• EXERCISE INSTRUCTIONS: The lines wanted run from the first one below through the one with "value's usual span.". Return them exactly.

SUPPLIED MATERIAL START

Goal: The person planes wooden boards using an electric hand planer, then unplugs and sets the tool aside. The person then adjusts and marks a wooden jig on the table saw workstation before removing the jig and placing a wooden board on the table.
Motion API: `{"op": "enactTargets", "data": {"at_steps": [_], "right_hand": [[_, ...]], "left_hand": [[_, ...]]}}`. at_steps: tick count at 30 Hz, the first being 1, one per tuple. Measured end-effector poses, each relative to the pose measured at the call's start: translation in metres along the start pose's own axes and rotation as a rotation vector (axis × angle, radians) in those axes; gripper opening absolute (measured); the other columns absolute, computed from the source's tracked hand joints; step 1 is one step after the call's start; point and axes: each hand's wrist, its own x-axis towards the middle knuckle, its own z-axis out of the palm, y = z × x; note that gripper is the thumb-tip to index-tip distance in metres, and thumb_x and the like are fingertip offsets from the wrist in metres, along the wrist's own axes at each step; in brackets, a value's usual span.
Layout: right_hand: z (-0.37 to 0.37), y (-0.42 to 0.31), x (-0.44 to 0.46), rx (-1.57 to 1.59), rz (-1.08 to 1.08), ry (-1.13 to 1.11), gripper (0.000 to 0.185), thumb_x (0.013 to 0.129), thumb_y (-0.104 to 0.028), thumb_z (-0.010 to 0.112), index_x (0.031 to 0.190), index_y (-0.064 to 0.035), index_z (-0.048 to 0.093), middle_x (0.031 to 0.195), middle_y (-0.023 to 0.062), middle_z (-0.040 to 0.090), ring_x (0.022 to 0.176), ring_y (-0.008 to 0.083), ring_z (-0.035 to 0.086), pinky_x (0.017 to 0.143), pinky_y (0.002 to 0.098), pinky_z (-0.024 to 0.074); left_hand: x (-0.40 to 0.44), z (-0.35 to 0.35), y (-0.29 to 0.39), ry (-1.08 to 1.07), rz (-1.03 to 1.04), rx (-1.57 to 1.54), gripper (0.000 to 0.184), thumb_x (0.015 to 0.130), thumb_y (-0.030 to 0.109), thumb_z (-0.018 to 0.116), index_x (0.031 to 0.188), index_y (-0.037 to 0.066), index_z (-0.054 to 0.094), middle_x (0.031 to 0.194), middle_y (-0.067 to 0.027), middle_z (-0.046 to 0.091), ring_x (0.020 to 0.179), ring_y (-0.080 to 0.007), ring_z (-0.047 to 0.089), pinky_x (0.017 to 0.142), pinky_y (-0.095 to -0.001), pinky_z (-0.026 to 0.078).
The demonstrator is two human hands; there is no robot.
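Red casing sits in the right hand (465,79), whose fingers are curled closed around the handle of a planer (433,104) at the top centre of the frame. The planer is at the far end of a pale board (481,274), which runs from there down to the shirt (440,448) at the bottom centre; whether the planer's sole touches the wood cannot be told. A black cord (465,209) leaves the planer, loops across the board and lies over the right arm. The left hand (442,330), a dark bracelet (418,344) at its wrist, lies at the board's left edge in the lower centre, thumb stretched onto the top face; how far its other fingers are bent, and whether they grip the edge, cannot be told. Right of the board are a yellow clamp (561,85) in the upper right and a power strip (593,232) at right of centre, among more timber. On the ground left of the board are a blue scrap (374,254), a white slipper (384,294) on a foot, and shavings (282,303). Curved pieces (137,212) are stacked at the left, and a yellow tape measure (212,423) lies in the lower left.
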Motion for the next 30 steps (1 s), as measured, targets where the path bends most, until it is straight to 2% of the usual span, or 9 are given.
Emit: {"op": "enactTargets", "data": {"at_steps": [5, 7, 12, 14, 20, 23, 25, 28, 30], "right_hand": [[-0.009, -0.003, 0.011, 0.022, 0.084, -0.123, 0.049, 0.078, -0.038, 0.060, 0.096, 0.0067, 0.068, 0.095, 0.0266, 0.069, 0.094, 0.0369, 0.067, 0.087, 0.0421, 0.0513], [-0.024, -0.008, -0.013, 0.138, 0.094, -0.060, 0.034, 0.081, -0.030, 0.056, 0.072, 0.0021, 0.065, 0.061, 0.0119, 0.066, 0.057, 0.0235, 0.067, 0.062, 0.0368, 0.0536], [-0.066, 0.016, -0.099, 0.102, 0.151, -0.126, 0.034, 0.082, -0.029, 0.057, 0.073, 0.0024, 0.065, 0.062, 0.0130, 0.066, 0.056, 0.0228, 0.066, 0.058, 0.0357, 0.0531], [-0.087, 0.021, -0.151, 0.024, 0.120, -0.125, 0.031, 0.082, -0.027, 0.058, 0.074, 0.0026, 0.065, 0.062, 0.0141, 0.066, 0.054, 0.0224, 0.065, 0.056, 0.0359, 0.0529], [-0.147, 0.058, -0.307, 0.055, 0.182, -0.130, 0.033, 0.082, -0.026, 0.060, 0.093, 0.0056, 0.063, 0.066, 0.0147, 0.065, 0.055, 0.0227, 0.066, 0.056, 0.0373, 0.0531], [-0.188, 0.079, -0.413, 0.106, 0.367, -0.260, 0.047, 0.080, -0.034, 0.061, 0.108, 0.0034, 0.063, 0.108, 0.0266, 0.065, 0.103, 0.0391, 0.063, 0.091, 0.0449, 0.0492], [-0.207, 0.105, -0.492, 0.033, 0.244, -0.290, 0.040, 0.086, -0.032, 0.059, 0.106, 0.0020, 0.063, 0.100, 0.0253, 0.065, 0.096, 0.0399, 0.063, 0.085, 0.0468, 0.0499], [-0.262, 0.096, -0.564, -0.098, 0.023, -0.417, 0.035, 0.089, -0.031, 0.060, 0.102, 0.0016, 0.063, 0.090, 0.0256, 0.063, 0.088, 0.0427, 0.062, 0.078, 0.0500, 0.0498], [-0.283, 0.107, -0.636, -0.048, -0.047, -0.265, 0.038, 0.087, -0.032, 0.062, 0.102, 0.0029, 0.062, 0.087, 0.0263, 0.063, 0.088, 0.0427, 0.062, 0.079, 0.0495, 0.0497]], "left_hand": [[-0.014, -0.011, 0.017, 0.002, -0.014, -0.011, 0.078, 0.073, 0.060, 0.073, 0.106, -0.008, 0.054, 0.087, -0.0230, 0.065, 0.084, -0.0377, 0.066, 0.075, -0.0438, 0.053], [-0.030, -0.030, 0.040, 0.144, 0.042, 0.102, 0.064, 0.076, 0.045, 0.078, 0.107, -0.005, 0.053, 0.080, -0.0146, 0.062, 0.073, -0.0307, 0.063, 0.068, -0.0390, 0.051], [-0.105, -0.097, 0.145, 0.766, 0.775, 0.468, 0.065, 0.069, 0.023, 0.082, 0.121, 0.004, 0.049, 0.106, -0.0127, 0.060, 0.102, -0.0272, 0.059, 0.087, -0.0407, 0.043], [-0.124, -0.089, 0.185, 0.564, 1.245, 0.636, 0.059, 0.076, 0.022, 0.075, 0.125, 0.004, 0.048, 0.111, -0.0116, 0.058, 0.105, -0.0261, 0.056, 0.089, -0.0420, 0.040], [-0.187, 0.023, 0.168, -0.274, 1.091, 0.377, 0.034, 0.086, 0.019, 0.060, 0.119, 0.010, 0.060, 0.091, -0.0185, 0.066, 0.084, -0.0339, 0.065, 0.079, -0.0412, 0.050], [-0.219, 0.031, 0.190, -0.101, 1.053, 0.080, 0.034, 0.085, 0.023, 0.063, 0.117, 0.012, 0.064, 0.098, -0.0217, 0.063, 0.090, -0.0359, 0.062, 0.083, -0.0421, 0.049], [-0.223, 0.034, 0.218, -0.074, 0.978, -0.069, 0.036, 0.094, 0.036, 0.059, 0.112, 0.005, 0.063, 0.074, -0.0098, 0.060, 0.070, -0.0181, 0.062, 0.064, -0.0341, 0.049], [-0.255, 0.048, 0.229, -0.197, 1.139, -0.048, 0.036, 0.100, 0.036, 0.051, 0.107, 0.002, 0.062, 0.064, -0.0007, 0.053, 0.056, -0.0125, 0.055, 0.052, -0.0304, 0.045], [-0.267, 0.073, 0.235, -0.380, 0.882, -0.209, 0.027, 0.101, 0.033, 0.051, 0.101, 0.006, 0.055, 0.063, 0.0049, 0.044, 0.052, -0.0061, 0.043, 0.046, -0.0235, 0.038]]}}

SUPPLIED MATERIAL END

• RESULT OF THE TASK:
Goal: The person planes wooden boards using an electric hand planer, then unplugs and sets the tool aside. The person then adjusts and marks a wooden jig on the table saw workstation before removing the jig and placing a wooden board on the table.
Motion API: `{"op": "enactTargets", "data": {"at_steps": [_], "right_hand": [[_, ...]], "left_hand": [[_, ...]]}}`. at_steps: tick count at 30 Hz, the first being 1, one per tuple. Measured end-effector poses, each relative to the pose measured at the call's start: translation in metres along the start pose's own axes and rotation as a rotation vector (axis × angle, radians) in those axes; gripper opening absolute (measured); the other columns absolute, computed from the source's tracked hand joints; step 1 is one step after the call's start; point and axes: each hand's wrist, its own x-axis towards the middle knuckle, its own z-axis out of the palm, y = z × x; note that gripper is the thumb-tip to index-tip distance in metres, and thumb_x and the like are fingertip offsets from the wrist in metres, along the wrist's own axes at each step; in brackets, a value's usual span.

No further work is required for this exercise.